▶ _The task_: Pictures in the data must not be copied, but everything else should be output exactly.

▶ _Information shown_:

━━━━

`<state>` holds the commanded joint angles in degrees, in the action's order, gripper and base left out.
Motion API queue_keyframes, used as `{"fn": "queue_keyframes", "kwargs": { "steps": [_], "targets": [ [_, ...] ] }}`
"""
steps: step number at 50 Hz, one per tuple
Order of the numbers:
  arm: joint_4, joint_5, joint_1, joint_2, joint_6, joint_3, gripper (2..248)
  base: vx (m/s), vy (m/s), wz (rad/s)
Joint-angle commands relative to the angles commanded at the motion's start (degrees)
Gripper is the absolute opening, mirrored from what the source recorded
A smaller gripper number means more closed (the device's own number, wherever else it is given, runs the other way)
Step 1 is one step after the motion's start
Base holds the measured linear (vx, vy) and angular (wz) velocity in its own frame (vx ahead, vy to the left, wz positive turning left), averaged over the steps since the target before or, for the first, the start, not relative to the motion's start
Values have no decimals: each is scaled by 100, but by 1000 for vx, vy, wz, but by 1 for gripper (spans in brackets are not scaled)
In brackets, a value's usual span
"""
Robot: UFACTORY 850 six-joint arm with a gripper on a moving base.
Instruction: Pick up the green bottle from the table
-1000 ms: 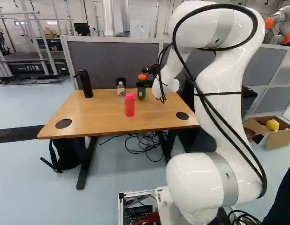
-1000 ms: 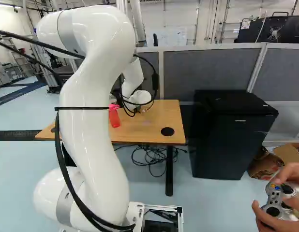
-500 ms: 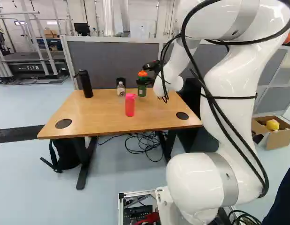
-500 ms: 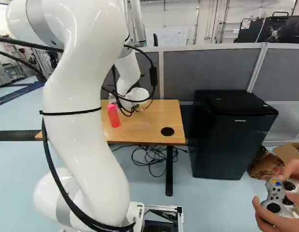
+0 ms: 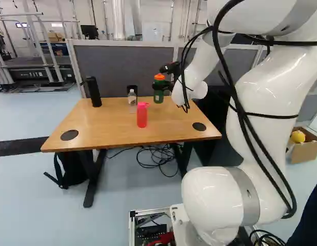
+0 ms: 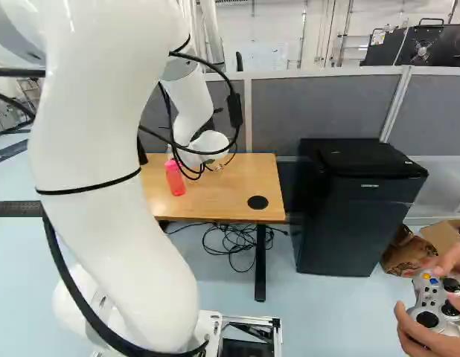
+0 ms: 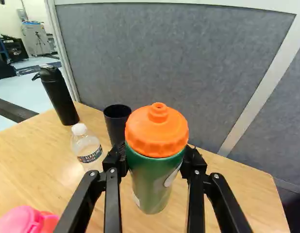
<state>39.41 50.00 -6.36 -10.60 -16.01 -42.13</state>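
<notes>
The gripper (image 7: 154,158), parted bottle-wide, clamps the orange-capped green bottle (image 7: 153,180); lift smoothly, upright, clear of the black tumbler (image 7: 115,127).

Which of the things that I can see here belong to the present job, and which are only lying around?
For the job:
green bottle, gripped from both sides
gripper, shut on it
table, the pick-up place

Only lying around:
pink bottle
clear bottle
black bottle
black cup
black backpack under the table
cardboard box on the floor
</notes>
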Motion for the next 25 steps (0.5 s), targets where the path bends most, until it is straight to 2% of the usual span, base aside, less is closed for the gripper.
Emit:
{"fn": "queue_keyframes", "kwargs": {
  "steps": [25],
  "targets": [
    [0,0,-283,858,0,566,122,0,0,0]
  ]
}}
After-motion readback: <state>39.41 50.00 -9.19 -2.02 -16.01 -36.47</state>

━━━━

▶ _Answer to the exercise_:
`<state>` holds the commanded joint angles in degrees, in the action's order, gripper and base left out.
Motion API queue_keyframes, used as `{"fn": "queue_keyframes", "kwargs": { "steps": [_], "targets": [ [_, ...] ] }}`
"""
steps: step number at 50 Hz, one per tuple
Order of the numbers:
  arm: joint_4, joint_5, joint_1, joint_2, joint_6, joint_3, gripper (2..248)
  base: vx (m/s), vy (m/s), wz (rad/s)
Joint-angle commands relative to the angles commanded at the motion's start (degrees)
Gripper is the absolute opening, mirrored from what the source recorded
A smaller gripper number means more closed (the device's own number, wherever else it is given, runs the other way)
Step 1 is one step after the motion's start
Base holds the measured linear (vx, vy) and angular (wz) velocity in its own frame (vx ahead, vy to the left, wz positive turning left), averaged over the steps since the target before or, for the first, the start, not relative to the motion's start
Values have no decimals: each is scaled by 100, but by 1000 for vx, vy, wz, but by 1 for gripper (spans in brackets are not scaled)
In brackets, a value's usual span
"""
Robot: UFACTORY 850 six-joint arm with a gripper on a moving base.
Instruction: Pick up the green bottle from the table
-1000 ms: 
-1000 ms: 
-500 ms: 
-500 ms: 
+0 ms: 
+0 ms: 
+0 ms: 
<state>39.41 50.00 -6.36 -10.60 -16.01 -42.13</state>
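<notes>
The gripper (image 7: 154,158), parted bottle-wide, clamps the orange-capped green bottle (image 7: 153,180); lift smoothly, upright, clear of the black tumbler (image 7: 115,127).

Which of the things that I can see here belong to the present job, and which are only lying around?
For the job:
green bottle, gripped from both sides
gripper, shut on it
table, the pick-up place

Only lying around:
pink bottle
clear bottle
black bottle
black cup
black backpack under the table
cardboard box on the floor
</notes>
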Motion for the next 25 steps (0.5 s), targets where the path bends most, until it is straight to 2% of the usual span, base aside, less is closed for the gripper.
Emit:
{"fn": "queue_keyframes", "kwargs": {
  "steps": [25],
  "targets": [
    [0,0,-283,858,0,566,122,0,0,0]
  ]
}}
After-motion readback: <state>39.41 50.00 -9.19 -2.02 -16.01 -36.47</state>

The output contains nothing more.